Descubrimos una ceiba transfigurada sobre cuya arrugada corteza
están grabadas las runas recientes de una ideografía primitiva.

Genna pide que nos detengamos para poder cargar su minicámara.
Da vueltas alrededor del árbol sin hacer caso de nuestras protestas.
Y, como temíamos, sus torpes movimientos alertan a una enredadera,
pero en vez del diluvio de espinas letales somos bombardeados
con bolas de hojas que explotan convirtiéndose en polvo, marcándonos con
sus excreciones luminosas y dejando un tercer ojo en la frente de Genna.

Souza muere esa noche, los miembros agarrotados en rígida fibrogénesis.
Una pantera ruge; Tomás quiere que nos reagrupemos en el campamento.
Genna decide que ha sido elegida, marcada para el rito de paso.
Abre su sendero particular queriendo llegar a un paraíso nacido del sueño
y las alucinaciones, pero vuelve tambaleándose, herida y medio loca. Ha
perdido la minicámara y su mano de blancos nudillos sostiene una cassette.

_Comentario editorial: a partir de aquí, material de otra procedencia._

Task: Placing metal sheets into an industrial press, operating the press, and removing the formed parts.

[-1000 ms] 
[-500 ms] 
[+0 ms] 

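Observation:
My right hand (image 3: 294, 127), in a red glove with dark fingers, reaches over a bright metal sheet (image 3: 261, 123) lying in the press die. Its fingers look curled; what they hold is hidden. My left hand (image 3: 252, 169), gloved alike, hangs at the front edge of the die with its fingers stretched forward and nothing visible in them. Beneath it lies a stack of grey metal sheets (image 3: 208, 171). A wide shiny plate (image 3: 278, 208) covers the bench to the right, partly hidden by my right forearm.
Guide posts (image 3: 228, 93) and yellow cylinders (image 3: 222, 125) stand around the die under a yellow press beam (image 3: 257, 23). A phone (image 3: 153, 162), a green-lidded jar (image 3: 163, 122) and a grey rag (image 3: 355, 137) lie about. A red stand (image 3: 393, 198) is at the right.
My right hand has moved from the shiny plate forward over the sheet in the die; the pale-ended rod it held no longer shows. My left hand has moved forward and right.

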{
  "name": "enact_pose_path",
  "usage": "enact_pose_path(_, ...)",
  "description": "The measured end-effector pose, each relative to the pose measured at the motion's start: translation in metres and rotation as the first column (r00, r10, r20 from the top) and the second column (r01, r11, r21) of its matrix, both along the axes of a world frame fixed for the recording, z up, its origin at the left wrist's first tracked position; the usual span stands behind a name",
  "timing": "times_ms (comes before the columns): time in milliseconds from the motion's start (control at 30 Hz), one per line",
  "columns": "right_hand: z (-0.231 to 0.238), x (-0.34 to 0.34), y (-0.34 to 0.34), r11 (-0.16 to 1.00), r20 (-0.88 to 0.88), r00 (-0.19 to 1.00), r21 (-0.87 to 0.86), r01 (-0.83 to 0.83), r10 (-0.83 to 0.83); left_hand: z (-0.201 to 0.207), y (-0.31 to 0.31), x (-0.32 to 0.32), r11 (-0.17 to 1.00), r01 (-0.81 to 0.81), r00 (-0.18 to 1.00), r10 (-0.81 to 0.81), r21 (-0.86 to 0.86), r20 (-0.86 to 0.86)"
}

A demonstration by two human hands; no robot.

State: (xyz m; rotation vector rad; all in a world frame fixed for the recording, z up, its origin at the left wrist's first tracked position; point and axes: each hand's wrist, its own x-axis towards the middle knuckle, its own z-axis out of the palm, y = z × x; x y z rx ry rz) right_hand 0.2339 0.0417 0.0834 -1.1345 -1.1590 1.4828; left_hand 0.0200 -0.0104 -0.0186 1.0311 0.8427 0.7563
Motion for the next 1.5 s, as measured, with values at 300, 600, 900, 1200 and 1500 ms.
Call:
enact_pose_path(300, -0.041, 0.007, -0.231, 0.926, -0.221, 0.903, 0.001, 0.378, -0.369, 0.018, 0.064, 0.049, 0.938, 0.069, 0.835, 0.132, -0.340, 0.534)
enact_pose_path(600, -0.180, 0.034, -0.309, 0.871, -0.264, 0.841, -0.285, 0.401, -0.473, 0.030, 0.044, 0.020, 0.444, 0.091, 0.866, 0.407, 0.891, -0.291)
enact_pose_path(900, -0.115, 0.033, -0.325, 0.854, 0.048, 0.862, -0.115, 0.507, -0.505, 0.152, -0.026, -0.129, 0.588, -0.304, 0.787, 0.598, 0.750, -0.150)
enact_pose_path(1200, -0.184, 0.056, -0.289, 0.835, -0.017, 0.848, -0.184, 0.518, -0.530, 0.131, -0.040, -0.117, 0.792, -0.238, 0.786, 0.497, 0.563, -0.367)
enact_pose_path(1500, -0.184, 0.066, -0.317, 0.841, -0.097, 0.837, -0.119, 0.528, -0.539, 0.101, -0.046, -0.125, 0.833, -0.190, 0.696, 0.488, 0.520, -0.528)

Salimos del campamento norte y luchamos con la milagrosa regeneración de la selva
que nos corta la retirada hacia la pista de aterrizaje cercana al río.
Los lemures fantasma giran sobre nuestras cabezas y se burlan de nosotros
con un coro tan febril y compulsivo como nuestros pensamientos.
Seguimos avanzando como si fuéramos un solo organismo, viendo las últimas escenas
de la cinta de Genna una y otra vez en nuestras mentes.

En las profundidades de la selva mutante, allí donde el agua
cae cada tarde bajo una luz filtrada hasta el carmesí,
un felino de piedra se alza contra el telón opaco de las hojas.
Surge de la nada en la pantalla del monitor
sosteniéndose sobre sus patas traseras, más alto que un hombre y mucho más corpulento.
Fijaos en la acumulación celular que ha distendido su cráneo
y en que la esbelta arquitectura natural del rostro
ha evolucionado hasta convertirse en una grotesca distorsión angulosa,
y veréis que las patas terminadas en zarpas ahora poseen dedos y un pulgar oponible.

Una fe virulenta nos llama a las húmedas cavernas y túneles tallados entre las lianas,
allí donde se enroscan las anacondas leprosas.
Una especie recién creada modela a la divinidad en su propia apoteosis.